> **TASK**: Leave the pictures out, and transcribe the material below exactly from the line with "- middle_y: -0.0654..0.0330" to the line with "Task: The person", both lines included.

_ _ _

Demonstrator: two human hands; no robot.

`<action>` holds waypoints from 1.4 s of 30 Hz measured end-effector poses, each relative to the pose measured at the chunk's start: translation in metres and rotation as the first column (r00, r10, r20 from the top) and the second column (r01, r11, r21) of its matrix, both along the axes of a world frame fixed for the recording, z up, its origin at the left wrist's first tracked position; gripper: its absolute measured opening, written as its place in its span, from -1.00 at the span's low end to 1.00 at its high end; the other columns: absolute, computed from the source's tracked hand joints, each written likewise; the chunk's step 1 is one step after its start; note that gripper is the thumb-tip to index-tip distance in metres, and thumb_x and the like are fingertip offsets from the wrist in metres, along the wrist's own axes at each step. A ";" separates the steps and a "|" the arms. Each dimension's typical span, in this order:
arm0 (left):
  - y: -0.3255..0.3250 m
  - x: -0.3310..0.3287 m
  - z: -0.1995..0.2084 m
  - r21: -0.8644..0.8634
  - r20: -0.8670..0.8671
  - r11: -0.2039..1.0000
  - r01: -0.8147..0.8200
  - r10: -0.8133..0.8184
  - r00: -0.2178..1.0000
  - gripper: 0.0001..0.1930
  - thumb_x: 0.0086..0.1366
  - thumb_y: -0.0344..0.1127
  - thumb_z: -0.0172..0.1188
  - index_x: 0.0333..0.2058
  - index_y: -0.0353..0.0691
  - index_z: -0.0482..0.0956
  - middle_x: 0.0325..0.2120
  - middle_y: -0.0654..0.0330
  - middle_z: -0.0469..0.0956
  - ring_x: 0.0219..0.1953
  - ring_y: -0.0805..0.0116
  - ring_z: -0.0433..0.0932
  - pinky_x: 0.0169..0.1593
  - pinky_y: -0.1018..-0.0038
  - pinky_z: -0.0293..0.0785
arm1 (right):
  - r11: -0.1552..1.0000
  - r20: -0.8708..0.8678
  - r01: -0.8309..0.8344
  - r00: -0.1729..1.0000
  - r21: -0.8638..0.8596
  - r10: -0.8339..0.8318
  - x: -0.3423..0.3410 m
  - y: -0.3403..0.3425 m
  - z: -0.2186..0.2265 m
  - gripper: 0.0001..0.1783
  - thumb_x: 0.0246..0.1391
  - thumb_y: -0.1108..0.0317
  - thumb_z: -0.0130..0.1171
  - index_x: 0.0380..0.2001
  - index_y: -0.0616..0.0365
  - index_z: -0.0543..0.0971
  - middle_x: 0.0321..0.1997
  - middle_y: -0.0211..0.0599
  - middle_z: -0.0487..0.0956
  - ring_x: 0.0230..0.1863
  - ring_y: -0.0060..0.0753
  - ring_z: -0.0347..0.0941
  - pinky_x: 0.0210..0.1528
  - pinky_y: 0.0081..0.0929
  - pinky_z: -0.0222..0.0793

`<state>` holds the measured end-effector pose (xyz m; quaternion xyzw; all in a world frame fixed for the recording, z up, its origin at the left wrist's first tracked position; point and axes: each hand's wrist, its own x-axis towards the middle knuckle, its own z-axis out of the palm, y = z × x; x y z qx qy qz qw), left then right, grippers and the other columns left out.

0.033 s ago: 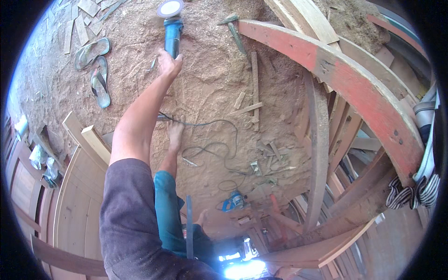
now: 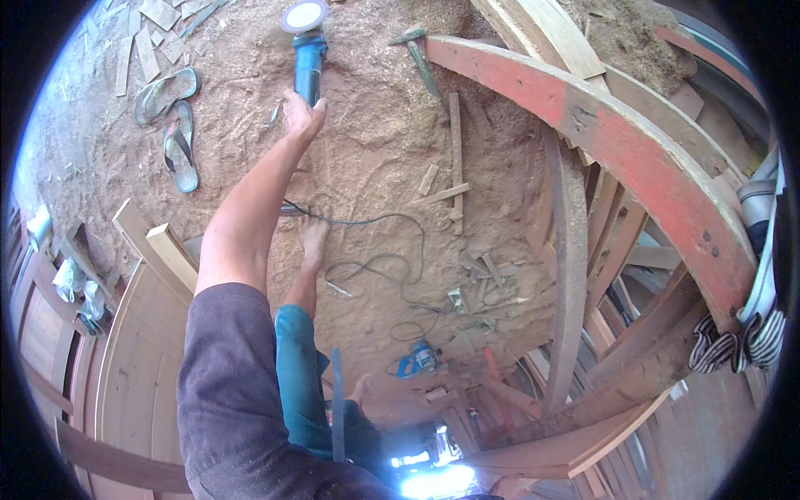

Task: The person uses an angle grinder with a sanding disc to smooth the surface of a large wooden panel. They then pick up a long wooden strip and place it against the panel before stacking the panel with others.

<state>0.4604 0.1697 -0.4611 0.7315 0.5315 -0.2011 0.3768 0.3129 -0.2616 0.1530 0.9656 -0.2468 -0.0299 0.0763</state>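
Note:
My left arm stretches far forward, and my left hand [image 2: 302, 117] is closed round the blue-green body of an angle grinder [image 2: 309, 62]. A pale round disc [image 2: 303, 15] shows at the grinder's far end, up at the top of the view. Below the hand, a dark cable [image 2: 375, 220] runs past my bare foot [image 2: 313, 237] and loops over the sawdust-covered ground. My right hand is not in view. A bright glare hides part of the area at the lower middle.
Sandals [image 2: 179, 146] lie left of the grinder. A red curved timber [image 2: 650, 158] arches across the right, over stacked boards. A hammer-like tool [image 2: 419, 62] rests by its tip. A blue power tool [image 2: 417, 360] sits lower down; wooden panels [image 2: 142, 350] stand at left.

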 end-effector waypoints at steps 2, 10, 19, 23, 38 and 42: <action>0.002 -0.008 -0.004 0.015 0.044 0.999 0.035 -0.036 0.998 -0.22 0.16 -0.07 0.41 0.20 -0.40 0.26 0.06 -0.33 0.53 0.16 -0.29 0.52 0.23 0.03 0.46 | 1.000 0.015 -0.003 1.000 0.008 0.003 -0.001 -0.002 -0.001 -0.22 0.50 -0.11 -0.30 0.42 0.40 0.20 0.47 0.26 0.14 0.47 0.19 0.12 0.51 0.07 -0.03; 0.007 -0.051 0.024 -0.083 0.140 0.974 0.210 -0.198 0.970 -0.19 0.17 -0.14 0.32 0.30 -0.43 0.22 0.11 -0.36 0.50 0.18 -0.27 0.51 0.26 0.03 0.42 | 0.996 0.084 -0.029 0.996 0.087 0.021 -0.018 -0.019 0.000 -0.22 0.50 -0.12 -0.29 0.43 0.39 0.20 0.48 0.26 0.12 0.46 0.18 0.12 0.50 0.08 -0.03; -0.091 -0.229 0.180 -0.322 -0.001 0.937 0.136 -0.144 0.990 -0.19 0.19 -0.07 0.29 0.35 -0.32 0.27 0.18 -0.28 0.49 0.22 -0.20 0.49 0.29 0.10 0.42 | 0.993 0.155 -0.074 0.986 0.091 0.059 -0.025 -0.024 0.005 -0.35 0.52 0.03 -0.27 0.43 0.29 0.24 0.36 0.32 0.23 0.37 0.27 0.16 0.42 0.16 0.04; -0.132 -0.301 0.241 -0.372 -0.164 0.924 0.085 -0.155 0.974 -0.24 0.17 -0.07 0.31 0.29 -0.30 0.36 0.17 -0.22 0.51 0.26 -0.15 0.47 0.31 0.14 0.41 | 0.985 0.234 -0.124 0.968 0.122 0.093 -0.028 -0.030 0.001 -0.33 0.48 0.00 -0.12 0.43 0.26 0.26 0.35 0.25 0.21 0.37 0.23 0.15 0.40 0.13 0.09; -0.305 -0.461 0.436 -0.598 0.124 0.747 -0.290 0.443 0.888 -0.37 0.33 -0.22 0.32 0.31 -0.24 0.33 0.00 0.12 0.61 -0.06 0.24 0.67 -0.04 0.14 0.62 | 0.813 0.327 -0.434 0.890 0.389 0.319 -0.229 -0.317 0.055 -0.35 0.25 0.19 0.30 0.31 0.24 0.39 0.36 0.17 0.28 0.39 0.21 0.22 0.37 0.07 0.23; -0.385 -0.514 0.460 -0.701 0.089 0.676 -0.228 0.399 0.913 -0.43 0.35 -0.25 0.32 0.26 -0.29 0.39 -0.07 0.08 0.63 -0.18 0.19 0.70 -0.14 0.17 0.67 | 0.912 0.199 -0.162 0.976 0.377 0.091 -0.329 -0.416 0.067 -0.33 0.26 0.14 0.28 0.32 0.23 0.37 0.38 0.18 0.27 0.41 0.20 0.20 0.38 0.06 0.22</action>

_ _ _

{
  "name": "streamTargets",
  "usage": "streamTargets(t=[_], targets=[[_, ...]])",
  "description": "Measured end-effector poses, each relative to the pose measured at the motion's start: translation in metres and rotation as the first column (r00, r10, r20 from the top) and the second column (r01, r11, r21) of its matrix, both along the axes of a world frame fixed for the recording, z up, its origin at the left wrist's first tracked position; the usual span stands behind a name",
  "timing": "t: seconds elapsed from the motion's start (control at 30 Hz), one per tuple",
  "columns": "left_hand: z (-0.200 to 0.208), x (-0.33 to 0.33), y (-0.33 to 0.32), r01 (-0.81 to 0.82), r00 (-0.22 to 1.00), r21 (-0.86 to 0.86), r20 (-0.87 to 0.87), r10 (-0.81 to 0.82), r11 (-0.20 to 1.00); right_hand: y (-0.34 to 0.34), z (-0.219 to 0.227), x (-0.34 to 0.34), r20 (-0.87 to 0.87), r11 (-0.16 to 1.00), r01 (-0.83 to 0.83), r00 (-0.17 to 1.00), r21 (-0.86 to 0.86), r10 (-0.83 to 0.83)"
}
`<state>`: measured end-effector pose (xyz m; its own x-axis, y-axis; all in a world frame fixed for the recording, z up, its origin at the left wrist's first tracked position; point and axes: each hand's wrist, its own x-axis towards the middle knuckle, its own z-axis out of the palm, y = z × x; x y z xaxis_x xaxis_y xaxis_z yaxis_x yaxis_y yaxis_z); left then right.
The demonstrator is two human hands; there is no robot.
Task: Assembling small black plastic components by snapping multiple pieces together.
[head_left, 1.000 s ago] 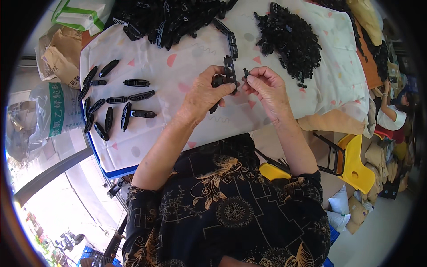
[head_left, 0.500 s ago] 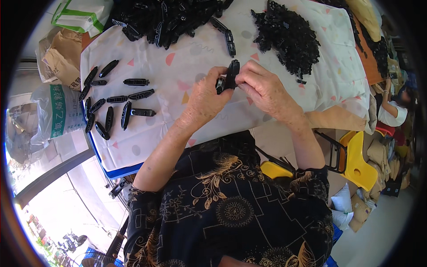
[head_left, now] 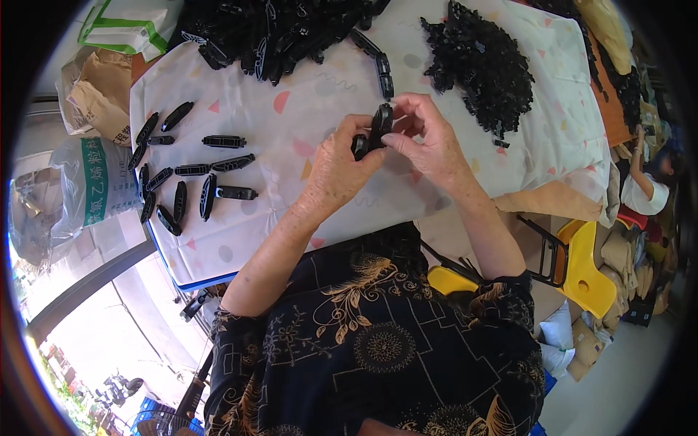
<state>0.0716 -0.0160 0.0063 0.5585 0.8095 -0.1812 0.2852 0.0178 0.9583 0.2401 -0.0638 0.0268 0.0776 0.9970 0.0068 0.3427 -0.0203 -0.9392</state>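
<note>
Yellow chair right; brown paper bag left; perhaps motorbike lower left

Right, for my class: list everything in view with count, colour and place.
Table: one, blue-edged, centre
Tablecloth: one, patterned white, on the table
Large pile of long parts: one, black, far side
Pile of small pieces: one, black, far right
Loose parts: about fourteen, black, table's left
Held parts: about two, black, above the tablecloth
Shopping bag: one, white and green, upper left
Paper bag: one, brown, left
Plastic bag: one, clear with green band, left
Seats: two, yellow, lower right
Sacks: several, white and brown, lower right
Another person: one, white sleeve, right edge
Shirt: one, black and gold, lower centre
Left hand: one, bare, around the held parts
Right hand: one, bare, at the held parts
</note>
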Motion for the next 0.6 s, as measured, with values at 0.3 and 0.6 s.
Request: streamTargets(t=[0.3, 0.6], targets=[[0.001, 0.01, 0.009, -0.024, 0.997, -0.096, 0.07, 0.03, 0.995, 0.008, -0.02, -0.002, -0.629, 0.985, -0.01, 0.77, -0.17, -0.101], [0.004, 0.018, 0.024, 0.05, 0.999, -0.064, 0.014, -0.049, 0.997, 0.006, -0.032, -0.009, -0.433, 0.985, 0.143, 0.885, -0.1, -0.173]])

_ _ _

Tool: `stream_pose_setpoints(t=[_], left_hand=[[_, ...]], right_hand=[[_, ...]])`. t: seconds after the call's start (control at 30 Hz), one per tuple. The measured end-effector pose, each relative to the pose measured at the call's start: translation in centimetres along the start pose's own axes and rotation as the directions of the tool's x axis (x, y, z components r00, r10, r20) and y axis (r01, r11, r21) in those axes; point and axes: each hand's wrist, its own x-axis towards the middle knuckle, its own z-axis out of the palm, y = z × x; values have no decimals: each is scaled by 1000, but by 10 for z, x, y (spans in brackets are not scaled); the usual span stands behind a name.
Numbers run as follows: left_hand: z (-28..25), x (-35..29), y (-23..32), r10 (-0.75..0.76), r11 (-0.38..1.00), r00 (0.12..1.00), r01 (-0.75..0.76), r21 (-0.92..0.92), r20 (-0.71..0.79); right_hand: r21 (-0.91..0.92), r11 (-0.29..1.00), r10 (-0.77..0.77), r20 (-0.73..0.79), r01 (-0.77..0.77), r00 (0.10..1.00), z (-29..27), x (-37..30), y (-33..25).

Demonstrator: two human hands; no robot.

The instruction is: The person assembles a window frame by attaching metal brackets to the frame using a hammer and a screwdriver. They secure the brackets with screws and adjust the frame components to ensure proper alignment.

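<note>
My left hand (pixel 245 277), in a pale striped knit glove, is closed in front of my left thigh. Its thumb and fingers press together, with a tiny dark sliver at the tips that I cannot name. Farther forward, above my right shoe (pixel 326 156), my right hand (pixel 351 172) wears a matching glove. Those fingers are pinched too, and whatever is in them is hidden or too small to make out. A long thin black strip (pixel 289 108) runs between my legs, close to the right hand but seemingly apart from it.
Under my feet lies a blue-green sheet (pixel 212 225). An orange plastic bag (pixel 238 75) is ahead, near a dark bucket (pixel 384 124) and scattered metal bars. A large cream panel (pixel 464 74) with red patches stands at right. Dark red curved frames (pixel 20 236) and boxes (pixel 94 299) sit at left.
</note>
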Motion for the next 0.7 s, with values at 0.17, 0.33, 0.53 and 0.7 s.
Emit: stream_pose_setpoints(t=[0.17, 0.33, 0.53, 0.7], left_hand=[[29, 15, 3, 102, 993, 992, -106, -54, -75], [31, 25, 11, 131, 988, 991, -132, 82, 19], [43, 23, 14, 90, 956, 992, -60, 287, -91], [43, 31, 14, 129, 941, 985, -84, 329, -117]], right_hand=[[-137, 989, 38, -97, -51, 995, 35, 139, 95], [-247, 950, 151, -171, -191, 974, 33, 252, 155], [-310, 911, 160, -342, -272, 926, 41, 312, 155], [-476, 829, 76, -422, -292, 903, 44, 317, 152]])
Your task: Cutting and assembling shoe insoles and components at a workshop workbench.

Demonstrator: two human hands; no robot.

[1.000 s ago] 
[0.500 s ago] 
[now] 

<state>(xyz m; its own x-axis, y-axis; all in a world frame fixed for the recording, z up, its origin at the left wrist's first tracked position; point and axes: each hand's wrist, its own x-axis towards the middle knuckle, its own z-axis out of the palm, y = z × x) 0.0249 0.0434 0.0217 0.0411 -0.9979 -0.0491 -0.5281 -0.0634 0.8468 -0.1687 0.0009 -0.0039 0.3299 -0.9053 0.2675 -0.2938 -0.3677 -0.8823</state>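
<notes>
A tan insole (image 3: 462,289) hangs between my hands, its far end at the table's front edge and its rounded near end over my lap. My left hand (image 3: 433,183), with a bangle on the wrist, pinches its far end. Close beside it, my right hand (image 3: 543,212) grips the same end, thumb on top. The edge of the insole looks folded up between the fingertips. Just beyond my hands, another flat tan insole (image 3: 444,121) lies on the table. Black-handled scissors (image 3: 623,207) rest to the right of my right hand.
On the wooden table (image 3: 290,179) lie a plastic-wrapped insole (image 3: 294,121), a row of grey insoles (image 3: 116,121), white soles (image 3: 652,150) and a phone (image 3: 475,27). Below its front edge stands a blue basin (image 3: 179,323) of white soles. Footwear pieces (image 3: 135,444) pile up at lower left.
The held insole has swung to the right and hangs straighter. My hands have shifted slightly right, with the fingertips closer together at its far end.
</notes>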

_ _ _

> **ANSWER TO THIS EXERCISE**:
  - middle_y: -0.0654..0.0330
  - middle_z: -0.0469..0.0956
  - ring_x: 0.0219..0.1953
  - ring_y: -0.0805..0.0116
  - ring_z: -0.0433..0.0932
  - pinky_x: 0.0169..0.1593
  - pinky_y: -0.1018..-0.0038
  - pinky_z: -0.0293..0.0785
arm1 (right):
  - r11: -0.1552..1.0000
  - r20: -0.8708..0.8678
  - r01: -0.8309..0.8344
  - r00: -0.1729..1.0000
  - r21: -0.8638..0.8596
  - r10: -0.8339..0.8318
  - x: -0.3423..0.3410 m
  - y: -0.3403..0.3425 m
  - z: -0.2186..0.2265 m
  - gripper: 0.0001..0.1783
  - thumb_x: 0.0246..0.1391
  - thumb_y: -0.1108..0.0317
  - thumb_z: -0.0130..0.1171
  - index_x: 0.0380..0.2001
  - index_y: -0.0616..0.0365
  - index_z: -0.0543..0.0971
  - middle_x: 0.0321..0.1997
  - middle_y: -0.0211..0.0599
  - middle_z: -0.0487..0.0956
  - ring_x: 0.0230..0.1863
  - ring_y: -0.0060..0.0753
  - ring_z: -0.0347..0.0941
  - pinky_x: 0.0210..0.1528
  - pinky_y: 0.0081..0.0929
  - pinky_z: -0.0222..0.0793

`<state>` holds the measured end-effector pose (xyz m; quaternion xyzw; all in a world frame fixed for the recording, z up, its origin at the left wrist's first tracked position; point and axes: each hand's wrist, its own x-axis towards the middle knuckle, its own z-axis out of the palm, y = z × x; x y z qx qy qz qw), left then right, grippers and the other columns left out.

0.033 s ago: 
now: 

Task: The person uses an angle grinder with a sanding disc to smooth the surface of a large wooden panel. They then pick up a long wooden strip and place it against the panel before stacking the panel with others.

Nothing else belongs to the answer.